* _Exercise brief_
Hand back the entries below exactly.
Information provided Block Start
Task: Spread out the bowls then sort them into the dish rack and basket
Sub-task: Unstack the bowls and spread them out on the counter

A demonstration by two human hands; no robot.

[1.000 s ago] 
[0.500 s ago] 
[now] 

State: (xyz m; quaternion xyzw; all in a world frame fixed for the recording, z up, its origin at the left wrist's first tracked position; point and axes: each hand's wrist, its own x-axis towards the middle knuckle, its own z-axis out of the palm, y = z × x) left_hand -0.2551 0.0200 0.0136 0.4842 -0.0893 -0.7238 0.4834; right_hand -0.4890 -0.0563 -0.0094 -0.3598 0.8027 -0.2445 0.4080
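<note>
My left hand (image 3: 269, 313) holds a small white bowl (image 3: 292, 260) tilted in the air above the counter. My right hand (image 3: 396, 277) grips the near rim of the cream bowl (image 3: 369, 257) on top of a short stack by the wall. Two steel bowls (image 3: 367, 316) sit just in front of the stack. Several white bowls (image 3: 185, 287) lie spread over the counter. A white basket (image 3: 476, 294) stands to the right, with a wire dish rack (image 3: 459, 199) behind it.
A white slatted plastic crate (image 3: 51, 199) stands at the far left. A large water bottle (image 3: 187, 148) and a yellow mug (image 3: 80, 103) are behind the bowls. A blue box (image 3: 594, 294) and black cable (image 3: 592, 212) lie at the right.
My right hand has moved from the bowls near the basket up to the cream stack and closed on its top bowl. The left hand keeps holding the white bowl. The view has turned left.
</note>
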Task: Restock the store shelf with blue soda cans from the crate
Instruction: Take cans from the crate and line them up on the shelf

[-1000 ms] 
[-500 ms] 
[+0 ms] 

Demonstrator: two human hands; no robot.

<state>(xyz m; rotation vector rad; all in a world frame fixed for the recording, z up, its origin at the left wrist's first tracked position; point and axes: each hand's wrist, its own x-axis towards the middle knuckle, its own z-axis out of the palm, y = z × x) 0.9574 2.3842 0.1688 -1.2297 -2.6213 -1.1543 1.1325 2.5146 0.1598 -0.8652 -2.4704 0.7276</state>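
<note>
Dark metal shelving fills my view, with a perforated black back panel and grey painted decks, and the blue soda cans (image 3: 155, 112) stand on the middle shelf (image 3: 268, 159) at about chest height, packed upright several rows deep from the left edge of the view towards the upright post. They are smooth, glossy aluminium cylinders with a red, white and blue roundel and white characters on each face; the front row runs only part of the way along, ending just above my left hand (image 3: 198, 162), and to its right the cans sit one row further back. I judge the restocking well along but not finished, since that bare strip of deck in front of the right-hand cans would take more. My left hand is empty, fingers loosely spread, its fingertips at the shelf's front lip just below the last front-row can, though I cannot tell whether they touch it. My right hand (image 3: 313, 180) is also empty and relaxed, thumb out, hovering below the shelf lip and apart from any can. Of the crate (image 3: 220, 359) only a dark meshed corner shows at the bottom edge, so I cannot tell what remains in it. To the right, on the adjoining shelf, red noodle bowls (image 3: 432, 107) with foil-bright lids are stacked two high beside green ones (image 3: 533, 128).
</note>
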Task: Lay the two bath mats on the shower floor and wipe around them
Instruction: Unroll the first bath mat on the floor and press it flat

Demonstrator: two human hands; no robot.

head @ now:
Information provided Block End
* _Result of the task_
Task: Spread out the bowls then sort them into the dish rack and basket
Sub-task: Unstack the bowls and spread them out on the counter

A demonstration by two human hands; no robot.

[1.000 s ago] 
[0.500 s ago] 
[now] 

State: (xyz m; quaternion xyzw; all in a world frame fixed for the recording, z up, its origin at the left wrist's first tracked position; point and axes: each hand's wrist, its own x-axis towards the middle knuckle, its own z-axis out of the palm, y = z × x) left_hand -0.2551 0.0200 0.0136 0.4842 -0.0893 -0.7238 0.4834; right_hand -0.4890 -0.0563 -0.0094 -0.3598 0.8027 -0.2445 0.4080
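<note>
My left hand (image 3: 269, 313) holds a small white bowl (image 3: 292, 260) tilted in the air above the counter. My right hand (image 3: 396, 277) grips the near rim of the cream bowl (image 3: 369, 257) on top of a short stack by the wall. Two steel bowls (image 3: 367, 316) sit just in front of the stack. Several white bowls (image 3: 185, 287) lie spread over the counter. A white basket (image 3: 476, 294) stands to the right, with a wire dish rack (image 3: 459, 199) behind it.
A white slatted plastic crate (image 3: 51, 199) stands at the far left. A large water bottle (image 3: 187, 148) and a yellow mug (image 3: 80, 103) are behind the bowls. A blue box (image 3: 594, 294) and black cable (image 3: 592, 212) lie at the right.
My right hand has moved from the bowls near the basket up to the cream stack and closed on its top bowl. The left hand keeps holding the white bowl. The view has turned left.
</note>
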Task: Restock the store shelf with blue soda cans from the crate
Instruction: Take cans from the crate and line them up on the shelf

[-1000 ms] 
[-500 ms] 
[+0 ms] 

Demonstrator: two human hands; no robot.

<state>(xyz m; rotation vector rad; all in a world frame fixed for the recording, z up, its origin at the left wrist's first tracked position; point and axes: each hand's wrist, its own x-axis towards the middle knuckle, its own z-axis out of the palm, y = z × x) 0.9574 2.3842 0.1688 -1.2297 -2.6213 -1.1543 1.1325 2.5146 0.1598 -0.8652 -2.4704 0.7276</state>
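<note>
Dark metal shelving fills my view, with a perforated black back panel and grey painted decks, and the blue soda cans (image 3: 155, 112) stand on the middle shelf (image 3: 268, 159) at about chest height, packed upright several rows deep from the left edge of the view towards the upright post. They are smooth, glossy aluminium cylinders with a red, white and blue roundel and white characters on each face; the front row runs only part of the way along, ending just above my left hand (image 3: 198, 162), and to its right the cans sit one row further back. I judge the restocking well along but not finished, since that bare strip of deck in front of the right-hand cans would take more. My left hand is empty, fingers loosely spread, its fingertips at the shelf's front lip just below the last front-row can, though I cannot tell whether they touch it. My right hand (image 3: 313, 180) is also empty and relaxed, thumb out, hovering below the shelf lip and apart from any can. Of the crate (image 3: 220, 359) only a dark meshed corner shows at the bottom edge, so I cannot tell what remains in it. To the right, on the adjoining shelf, red noodle bowls (image 3: 432, 107) with foil-bright lids are stacked two high beside green ones (image 3: 533, 128).
</note>
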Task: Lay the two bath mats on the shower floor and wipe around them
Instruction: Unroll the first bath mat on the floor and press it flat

Demonstrator: two human hands; no robot.

head @ now:

The response to this exercise is finished.